=== AIM OF THE TASK ===
Please report every line in the entries that contains the string "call".

Entries taken from a collection:

::::

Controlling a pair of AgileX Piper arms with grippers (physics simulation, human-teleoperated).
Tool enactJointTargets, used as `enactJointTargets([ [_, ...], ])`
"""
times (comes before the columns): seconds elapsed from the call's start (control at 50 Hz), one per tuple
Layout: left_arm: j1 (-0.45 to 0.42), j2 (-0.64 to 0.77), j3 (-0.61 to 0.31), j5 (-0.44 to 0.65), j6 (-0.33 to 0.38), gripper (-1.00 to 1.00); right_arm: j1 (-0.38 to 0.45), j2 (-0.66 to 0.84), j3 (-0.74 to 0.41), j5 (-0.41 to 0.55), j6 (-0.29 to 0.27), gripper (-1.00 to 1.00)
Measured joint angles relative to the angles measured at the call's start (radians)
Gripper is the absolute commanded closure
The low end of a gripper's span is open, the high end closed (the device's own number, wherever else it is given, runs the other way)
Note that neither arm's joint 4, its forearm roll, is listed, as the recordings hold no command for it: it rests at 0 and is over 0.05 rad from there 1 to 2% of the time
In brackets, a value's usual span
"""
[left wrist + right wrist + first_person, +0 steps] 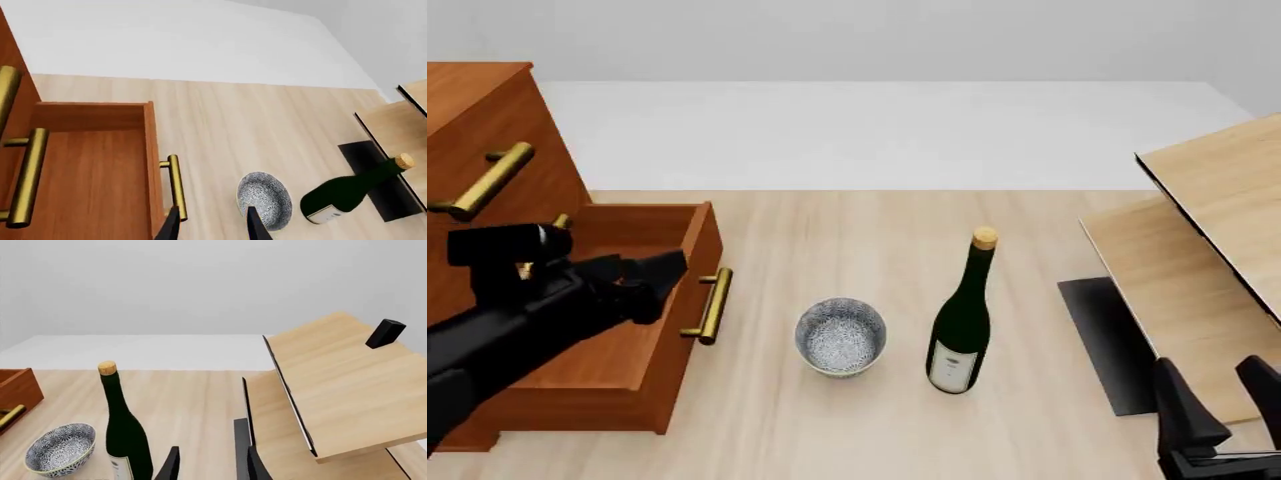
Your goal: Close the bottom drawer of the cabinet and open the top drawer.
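The reddish-brown cabinet (481,110) stands at the left. Its bottom drawer (687,270) is pulled out, with its brass handle (710,305) facing the table middle. The top drawer's handle (483,182) shows above and that drawer is closed. The middle drawer's handle is mostly hidden behind my left arm. My left gripper (665,272) is open and empty, hovering over the open bottom drawer just behind its front panel. In the left wrist view its fingertips (170,226) straddle the lower end of the bottom drawer's handle (175,185). My right gripper (1217,395) is open and empty at the near right.
A patterned bowl (841,335) and an upright dark green bottle (964,320) stand mid-table, right of the drawer. Pale light-wood furniture (1214,190) with a dark base plate (1108,340) fills the right side, close to my right gripper.
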Motion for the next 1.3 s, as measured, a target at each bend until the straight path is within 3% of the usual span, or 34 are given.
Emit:
enactJointTargets([
  [0.38,-0.099,0.112,0.028,-0.06,-0.113,-1.0,0.007,0.011,0.001,-0.007,-0.002,-1.0],
  [0.76,-0.161,0.272,0.076,-0.146,-0.17,-1.0,0.001,0.012,0.001,-0.008,-0.004,-1.0],
  [1.0,-0.163,0.347,0.103,-0.193,-0.183,-1.0,-0.002,0.012,0.002,-0.008,-0.006,-1.0],
  [1.3,-0.111,0.437,0.11,-0.212,-0.143,-1.0,0.0,0.001,0.002,0.003,-0.008,-1.0],
])
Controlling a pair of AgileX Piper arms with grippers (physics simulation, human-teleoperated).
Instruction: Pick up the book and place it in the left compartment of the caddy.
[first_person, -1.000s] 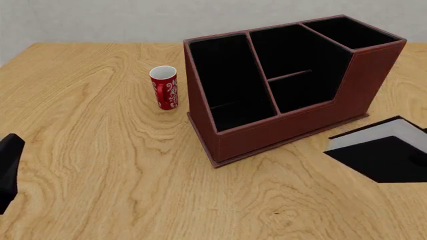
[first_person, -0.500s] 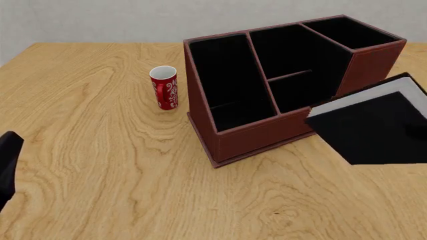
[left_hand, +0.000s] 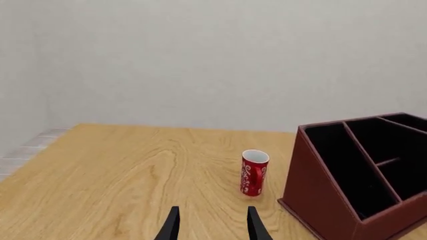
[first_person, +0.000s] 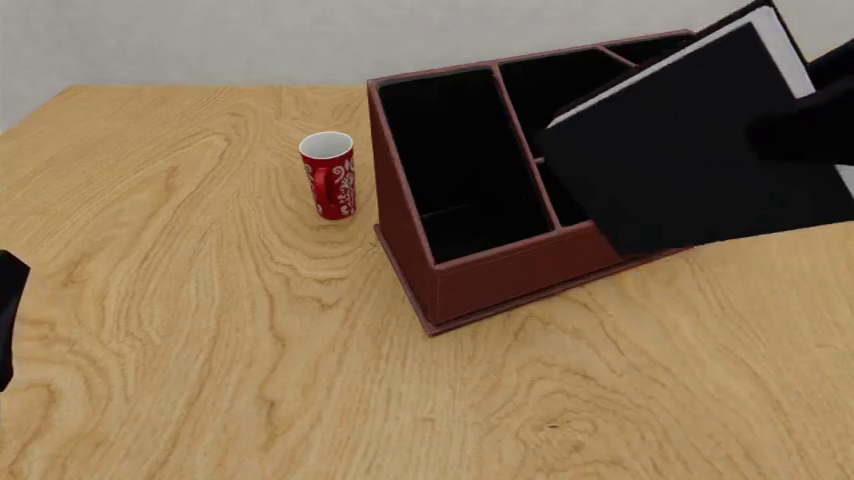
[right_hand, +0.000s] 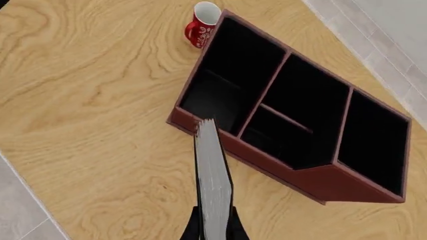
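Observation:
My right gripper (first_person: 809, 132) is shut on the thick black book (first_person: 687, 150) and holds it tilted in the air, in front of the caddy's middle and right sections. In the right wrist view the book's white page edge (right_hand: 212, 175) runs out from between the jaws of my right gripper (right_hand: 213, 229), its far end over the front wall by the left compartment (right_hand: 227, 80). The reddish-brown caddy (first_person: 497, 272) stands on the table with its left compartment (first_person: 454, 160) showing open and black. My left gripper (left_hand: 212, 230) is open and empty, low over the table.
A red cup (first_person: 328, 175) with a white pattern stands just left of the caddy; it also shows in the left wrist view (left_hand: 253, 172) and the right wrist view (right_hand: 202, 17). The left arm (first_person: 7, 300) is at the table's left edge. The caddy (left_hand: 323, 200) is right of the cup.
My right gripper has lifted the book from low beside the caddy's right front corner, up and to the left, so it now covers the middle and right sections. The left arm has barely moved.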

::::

=== EXERCISE RESULT ===
times (comes before the columns): seconds elapsed from the call's start (control at 50 Hz), one per tuple
Measured joint angles relative to the angles measured at the call's start (radians)

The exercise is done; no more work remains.